Exercise data section start

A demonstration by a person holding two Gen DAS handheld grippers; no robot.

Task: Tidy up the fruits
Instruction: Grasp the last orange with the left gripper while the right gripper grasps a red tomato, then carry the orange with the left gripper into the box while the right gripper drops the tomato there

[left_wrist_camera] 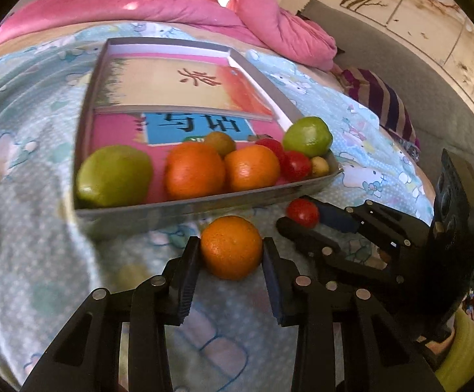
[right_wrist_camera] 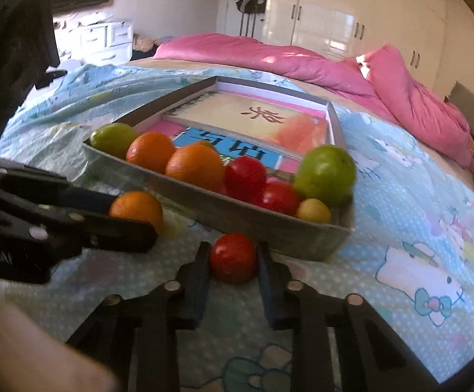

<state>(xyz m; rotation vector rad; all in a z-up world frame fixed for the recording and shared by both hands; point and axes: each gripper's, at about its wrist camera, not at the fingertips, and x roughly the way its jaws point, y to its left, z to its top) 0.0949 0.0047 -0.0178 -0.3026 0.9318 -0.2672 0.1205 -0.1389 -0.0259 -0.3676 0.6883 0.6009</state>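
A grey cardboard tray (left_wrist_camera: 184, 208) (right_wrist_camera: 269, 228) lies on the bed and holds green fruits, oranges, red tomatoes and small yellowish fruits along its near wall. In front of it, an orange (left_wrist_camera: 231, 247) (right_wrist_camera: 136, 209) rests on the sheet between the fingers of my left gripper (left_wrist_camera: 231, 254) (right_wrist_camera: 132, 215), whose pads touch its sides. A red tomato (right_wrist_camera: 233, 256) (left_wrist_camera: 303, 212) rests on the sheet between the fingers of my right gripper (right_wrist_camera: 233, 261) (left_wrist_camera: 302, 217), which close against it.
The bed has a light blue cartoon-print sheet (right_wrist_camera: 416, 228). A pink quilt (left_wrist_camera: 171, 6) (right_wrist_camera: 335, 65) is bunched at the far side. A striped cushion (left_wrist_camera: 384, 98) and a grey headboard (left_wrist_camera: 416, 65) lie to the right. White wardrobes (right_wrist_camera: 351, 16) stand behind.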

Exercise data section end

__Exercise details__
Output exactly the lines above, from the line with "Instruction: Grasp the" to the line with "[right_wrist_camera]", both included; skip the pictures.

__Expected answer__
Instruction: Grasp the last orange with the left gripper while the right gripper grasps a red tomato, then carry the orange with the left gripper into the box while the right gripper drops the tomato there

[left_wrist_camera] 
[right_wrist_camera] 

No part of the exercise remains unanswered.